Re: Splunk Data Lake

ARC1

Can you clarify Splunk Data Lake support around schema (schema-on-read vs enforced), available APIs for ingest/query, and how the LDP handles large-scale time-series data? Also interested in integration options and any FedRAMP considerations.

tscroggins

Hi @ARC1,

If you're not a federal employee or contractor, you'll need to contact Splunk or a Splunk partner for more information re: FedRAMP.

If you are a federal employee or contractor, you can work with your agency's FedRAMP approver to request access to FedRAMP security packages from the public FedRAMP marketplace:

Splunk Cloud Platform for FedRAMP Moderate

Splunk Cloud Platform for FedRAMP High

For on-premises deployments, you can review FIPS and Common Criteria compliance at https://help.splunk.com/en/splunk-enterprise/administer/manage-users-and-security/10.0/establish-and....

Wander

Splunk doesn’t behave like a traditional data lake, so it helps to frame the answers in Splunk terms.

Splunk is fundamentally schema-on-read. Data lands as raw or semi-structured events, and structure is applied at search time using field extractions, knowledge objects, data models, and CIM. If you need enforcement, that happens upstream or during ingest through disciplined sourcetypes, DSP pipelines, validation, and standardized TAs. Splunk itself does not enforce schemas at rest.

From a schema perspective, native Splunk indexes can store essentially any event format. Structure is implicit and defined by extractions, not storage. When using Federated Search for Amazon S3, schemas are defined externally in AWS Glue Data Catalog tables (for formats like JSON, CSV, or Parquet). In that case, the schema lives in Glue, not in Splunk.

Splunk does not automatically normalize time-series data across sources. Normalization is achieved by mapping fields to CIM (or OCSF when working with Security Lake–aligned data), either at ingest or at search time. Data models, macros, and calculated fields are what provide a consistent analytical view across different producers.

For ingest, you use the standard Splunk mechanisms: forwarders, syslog, HEC, DSP, and app-based collectors. Queries are executed with SPL via the Search REST API or SDKs. These APIs are designed for analytics and automation, not bulk lake-style exports. Practical limits are driven by search concurrency, quotas, job lifetimes, and result pagination rather than a single hard rate limit.

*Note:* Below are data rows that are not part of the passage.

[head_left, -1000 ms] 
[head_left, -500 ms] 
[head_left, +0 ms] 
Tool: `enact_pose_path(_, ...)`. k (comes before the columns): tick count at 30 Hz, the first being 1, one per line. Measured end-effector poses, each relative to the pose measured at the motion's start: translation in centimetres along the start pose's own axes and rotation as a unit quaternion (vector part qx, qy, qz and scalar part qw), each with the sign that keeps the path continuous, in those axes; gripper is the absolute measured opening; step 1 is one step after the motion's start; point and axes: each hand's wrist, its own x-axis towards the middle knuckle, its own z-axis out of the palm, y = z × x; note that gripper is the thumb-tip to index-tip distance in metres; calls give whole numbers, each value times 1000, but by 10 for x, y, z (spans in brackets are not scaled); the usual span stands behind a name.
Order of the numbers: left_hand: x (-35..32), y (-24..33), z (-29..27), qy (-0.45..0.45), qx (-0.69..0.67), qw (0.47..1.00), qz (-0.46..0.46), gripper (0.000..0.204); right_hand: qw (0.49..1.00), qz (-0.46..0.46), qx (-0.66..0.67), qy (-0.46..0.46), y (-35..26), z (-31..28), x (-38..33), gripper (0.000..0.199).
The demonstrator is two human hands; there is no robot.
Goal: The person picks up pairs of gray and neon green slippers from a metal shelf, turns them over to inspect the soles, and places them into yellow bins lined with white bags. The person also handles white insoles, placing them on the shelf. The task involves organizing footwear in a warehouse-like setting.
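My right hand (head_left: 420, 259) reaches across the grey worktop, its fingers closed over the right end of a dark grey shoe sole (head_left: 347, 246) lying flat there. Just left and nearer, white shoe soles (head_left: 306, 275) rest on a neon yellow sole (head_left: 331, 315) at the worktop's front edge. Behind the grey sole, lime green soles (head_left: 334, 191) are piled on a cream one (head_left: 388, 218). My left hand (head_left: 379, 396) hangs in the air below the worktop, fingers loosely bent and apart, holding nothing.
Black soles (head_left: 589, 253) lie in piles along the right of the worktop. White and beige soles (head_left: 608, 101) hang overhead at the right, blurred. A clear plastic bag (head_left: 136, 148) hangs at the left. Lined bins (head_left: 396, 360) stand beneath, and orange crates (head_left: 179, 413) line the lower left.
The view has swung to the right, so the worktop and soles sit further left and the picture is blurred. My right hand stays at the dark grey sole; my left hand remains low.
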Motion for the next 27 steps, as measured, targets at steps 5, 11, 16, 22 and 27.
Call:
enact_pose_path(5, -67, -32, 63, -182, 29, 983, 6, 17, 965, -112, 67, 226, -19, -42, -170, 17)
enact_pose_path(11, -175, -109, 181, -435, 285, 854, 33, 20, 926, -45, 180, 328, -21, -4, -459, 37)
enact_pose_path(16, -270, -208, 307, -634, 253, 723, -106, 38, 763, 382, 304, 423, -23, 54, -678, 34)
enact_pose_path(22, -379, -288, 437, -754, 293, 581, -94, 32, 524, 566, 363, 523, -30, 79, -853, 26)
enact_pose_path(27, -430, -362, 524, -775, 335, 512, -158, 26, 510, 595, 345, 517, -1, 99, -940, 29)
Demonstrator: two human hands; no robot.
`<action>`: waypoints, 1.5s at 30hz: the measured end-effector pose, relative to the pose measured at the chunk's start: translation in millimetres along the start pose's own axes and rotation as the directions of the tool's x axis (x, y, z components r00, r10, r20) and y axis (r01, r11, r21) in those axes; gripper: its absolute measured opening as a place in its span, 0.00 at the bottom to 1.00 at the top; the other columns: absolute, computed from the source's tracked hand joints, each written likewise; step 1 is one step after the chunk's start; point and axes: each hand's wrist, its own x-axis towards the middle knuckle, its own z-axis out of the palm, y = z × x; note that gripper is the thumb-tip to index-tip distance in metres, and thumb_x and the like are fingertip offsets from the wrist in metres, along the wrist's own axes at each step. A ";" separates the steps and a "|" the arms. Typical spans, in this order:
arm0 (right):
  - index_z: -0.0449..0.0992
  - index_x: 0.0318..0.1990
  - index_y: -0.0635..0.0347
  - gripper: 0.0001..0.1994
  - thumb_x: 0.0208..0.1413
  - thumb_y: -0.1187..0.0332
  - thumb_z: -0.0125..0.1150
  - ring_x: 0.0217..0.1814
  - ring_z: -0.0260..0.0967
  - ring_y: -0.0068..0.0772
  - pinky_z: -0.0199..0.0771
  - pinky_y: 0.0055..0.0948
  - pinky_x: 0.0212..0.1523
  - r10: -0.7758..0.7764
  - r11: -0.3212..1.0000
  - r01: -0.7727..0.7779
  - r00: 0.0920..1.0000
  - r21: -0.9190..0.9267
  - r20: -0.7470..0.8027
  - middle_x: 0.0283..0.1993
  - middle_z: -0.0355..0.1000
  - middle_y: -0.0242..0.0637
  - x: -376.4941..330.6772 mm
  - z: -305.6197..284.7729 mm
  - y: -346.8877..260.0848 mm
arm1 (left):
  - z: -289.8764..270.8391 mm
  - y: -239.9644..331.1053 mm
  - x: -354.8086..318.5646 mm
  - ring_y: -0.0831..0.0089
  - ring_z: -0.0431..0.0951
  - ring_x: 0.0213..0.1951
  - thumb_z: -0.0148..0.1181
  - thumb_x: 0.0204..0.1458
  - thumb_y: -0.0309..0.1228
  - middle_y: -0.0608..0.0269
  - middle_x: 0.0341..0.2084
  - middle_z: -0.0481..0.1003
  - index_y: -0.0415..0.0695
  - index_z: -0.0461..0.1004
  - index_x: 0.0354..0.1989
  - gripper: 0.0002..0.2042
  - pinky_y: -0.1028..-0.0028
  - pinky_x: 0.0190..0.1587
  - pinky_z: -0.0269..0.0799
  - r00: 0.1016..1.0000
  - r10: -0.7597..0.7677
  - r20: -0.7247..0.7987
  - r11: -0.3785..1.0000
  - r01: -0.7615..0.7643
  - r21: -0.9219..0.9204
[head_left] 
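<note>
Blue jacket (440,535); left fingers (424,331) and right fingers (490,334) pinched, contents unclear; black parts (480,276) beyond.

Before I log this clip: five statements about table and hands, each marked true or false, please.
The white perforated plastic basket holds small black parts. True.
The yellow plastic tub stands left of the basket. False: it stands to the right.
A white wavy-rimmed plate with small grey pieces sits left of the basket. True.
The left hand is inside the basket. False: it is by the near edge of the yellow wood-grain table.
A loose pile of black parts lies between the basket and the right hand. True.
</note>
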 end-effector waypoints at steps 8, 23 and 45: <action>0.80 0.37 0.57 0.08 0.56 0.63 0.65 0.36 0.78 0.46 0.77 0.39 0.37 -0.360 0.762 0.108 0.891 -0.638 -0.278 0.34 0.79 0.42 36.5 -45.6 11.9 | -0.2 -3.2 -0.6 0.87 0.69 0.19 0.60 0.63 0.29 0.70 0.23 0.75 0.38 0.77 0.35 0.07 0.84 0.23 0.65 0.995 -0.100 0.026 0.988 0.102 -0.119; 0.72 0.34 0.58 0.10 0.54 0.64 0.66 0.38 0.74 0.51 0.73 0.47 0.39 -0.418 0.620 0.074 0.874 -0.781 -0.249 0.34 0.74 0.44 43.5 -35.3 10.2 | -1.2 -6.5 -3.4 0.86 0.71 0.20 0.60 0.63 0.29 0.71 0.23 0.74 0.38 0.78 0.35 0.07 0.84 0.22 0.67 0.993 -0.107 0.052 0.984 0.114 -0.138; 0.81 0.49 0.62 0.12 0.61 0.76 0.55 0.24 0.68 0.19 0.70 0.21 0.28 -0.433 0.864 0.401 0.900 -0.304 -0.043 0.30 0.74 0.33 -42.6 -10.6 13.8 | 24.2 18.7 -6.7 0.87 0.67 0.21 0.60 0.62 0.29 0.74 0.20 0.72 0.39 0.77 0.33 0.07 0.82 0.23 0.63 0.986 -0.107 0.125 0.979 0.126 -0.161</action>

External tools do not directly query Splunk-managed storage. They query Splunk through its APIs. If data physically resides in S3, external analytics tools query S3 directly using Glue schemas, independent of Splunk. Splunk acts as an analytics and correlation layer, not a general-purpose lake endpoint.

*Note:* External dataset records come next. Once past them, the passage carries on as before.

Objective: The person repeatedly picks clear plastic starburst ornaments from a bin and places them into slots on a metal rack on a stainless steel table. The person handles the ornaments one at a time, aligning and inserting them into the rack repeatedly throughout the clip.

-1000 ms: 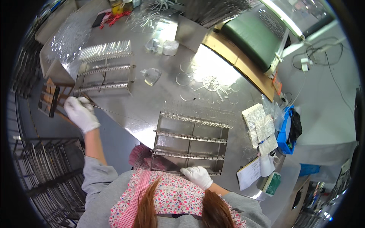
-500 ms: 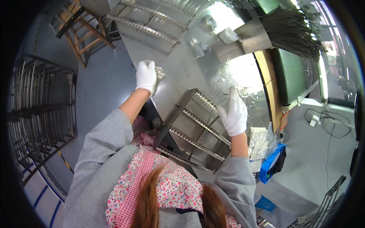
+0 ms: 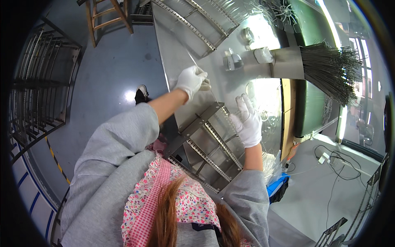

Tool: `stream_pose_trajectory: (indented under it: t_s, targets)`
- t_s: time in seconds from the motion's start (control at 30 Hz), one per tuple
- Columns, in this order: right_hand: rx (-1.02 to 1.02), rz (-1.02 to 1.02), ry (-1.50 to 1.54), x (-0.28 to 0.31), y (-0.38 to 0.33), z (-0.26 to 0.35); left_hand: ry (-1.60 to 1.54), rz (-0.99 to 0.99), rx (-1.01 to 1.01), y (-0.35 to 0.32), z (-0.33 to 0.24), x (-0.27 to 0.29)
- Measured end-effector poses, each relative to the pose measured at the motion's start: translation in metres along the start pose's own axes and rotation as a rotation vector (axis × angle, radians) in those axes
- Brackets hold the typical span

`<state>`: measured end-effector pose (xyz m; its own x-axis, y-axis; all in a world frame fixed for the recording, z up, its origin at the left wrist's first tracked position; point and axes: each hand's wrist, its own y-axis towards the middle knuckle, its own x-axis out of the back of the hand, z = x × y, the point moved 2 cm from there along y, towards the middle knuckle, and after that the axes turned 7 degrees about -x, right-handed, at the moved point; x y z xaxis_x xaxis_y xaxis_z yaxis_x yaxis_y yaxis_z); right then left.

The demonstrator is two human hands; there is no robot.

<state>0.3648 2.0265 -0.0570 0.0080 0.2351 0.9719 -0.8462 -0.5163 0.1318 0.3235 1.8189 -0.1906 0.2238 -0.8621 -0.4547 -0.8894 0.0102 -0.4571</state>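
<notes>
My left hand [image 3: 192, 82], in a white glove, is closed at the near side of the metal table [image 3: 173, 53]. A thin straight rod [image 3: 214, 96] passes through its fingers, sticking out on both sides. A greyish, cloth-like piece [image 3: 205, 85] shows at those fingertips; whether it is separate from the glove is unclear. My right hand [image 3: 247, 123], also white-gloved, has its fingers stretched and thumb apart. It is over the right edge of a slotted metal rack [image 3: 197, 125], near clear round pieces [image 3: 267, 113] on the table.
Another slotted rack [image 3: 185, 20] lies farther up the table. Small clear containers [image 3: 233, 61] and a white crumpled bundle [image 3: 263, 55] stand near a metal holder [image 3: 288, 61] full of dark thin wires [image 3: 329, 72]. A wooden stool [image 3: 109, 18] and a wire rack [image 3: 43, 82] stand left.
My left hand has moved right, toward my right hand, with the thin rod in it. My right hand has moved slightly left, its fingers more spread. The view has shifted.
</notes>
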Motion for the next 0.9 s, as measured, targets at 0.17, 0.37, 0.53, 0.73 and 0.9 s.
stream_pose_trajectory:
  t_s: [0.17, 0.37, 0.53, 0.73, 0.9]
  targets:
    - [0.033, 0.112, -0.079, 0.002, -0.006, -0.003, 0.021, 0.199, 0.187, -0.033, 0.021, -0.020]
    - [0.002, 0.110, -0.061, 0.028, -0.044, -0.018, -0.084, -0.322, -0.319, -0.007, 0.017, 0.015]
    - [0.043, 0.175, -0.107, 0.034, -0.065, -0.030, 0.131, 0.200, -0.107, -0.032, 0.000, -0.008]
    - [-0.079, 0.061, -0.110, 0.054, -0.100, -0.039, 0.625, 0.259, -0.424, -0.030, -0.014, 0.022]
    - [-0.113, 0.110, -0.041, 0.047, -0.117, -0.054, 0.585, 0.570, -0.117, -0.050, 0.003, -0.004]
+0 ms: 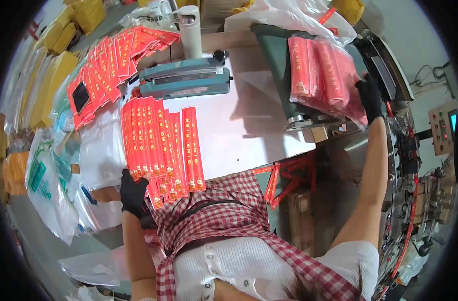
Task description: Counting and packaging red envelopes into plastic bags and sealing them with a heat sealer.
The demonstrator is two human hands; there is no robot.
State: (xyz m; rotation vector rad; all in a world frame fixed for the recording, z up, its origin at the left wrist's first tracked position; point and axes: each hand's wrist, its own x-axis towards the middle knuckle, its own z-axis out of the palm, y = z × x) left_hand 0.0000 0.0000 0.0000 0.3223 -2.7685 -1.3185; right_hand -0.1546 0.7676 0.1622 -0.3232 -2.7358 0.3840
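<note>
My left hand (133,192), in a black glove with bare fingertips, is at the lower left corner of a row of long red printed paper strips (151,133). Its fingers close on the strips' lower ends, which hang over the table edge. Two strips (191,148) lie slightly apart at the row's right side. Off to the right, my gloved right hand (371,96) is beside a clear plastic bag (357,83) of red strip bundles (305,67). Its fingers look spread at the bag's right edge. The bag rests on a dark green surface (271,42).
A teal bar sealer (186,80) stands at the white table's back, before a pale tumbler (190,32). More red strips (113,62) are heaped at left, a black phone (80,97) on them. Clear bags (101,150) lie below. A control box (444,128) is far right.
</note>
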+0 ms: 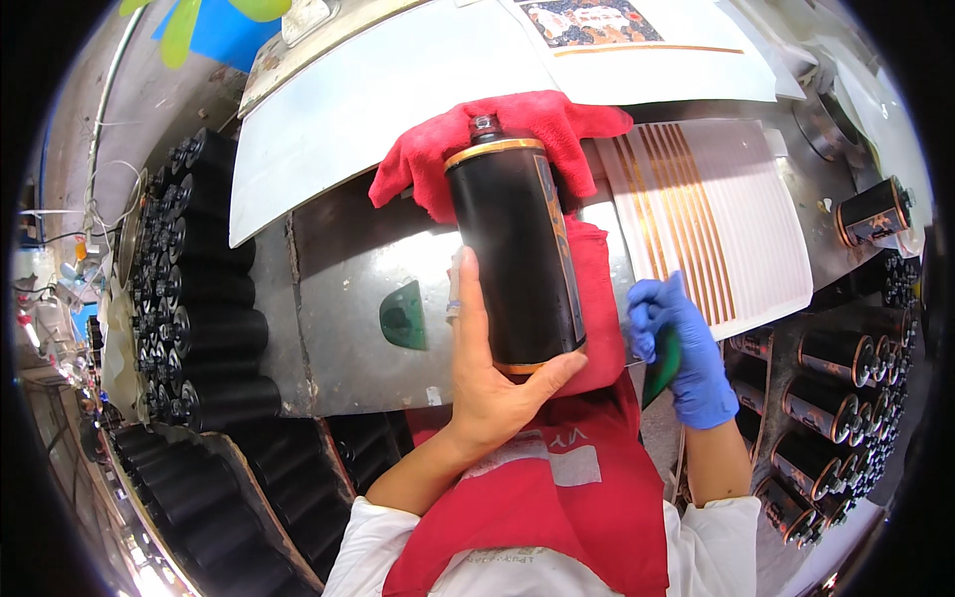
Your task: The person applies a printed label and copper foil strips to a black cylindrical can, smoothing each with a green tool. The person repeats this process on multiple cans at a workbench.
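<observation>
A black cylindrical bottle (502, 259) with gold bands at both ends lies in front of me, its clear stopper end pointing away. A patterned label runs along its right side. My bare left hand (497, 388) cups the near end, thumb to the right and fingers along the left side. A red cloth (418, 164) is bunched under the far end. To the right, my right hand (686, 348) in a blue glove is closed on a green scraper (661, 370), apart from the bottle. A second green scraper (404, 315) lies on the metal table to the left.
Right of the bottle, a white sheet (776, 219) carries several gold strips (686, 214). A printed label sheet (592, 22) lies on white board (398, 109) at the back. Black bottles fill racks (214, 338) left and right (821, 408); one bottle (873, 212) stands at the table's right end.
</observation>
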Motion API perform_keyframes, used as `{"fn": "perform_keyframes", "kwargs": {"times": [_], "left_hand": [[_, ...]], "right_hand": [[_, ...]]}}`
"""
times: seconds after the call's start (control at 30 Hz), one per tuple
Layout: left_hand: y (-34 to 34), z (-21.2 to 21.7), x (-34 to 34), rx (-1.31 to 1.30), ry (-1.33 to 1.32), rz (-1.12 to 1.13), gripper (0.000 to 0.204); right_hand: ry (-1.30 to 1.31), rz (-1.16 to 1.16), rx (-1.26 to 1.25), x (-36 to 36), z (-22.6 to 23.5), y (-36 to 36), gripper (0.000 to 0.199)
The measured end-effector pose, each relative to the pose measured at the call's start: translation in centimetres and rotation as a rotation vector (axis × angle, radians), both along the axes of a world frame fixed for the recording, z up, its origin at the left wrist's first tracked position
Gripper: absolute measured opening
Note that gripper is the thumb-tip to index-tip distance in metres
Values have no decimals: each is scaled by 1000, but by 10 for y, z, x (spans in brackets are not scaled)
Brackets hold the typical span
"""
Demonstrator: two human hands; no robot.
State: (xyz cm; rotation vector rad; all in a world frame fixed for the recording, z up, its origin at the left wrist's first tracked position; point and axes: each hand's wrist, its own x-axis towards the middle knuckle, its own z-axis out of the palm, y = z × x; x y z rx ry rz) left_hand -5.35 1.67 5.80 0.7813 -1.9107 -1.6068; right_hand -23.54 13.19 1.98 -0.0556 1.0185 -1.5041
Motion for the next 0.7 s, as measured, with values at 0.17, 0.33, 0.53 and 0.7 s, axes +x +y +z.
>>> {"fn": "perform_keyframes", "kwargs": {"times": [0.17,0.33,0.53,0.7], "left_hand": [[-5,3,-3,-400,-24,-28,120],[-10,-17,4,-504,-53,-45,111],[-11,-11,16,-543,-140,24,104],[-13,17,1,-998,-314,-71,94]], "right_hand": [[293,-216,176,8,38,18,30],[980,-108,6,70,70,6,34],[1040,-84,321,54,48,21,29],[1150,13,97,91,67,9,33]]}}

Splunk can federate to external object storage. Federated Search for Amazon S3 allows SPL queries over data stored in S3 without ingesting it into Splunk indexes. This is commonly used for long-term retention, compliance data, or very large volumes where ingesting everything isn’t cost-effective.

At large scales (for example, 10 TB/day), Splunk requires deliberate architecture and licensing. The typical pattern is to ingest a curated, high-value subset for fast detection and correlation, while leaving the bulk of the data in S3 and using federated search for longer lookbacks. Retention is managed through index policies, and cost optimization is achieved through federation and archiving rather than treating Splunk as the primary data lake. I can assure you though, once built out right, Splunk has no issues soaring about 10TB per day.

Integration with external data lakes and analytics platforms usually follows two models: federate when you need access without ingest, and curate-and-ingest when you need speed, correlation, and operational context. Most mature environments use both.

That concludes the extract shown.